● TASK DESCRIPTION
The answer must be an exact copy of all the data below.

DATA BLOCK Block Start

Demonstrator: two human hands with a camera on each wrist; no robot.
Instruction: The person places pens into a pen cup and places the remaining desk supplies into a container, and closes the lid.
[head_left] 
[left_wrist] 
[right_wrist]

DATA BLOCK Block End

● OUTPUT BELOW
Demonstrator: two human hands with a camera on each wrist; no robot.
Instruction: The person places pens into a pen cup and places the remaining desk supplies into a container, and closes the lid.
[head_left] 
[left_wrist] 
[right_wrist]

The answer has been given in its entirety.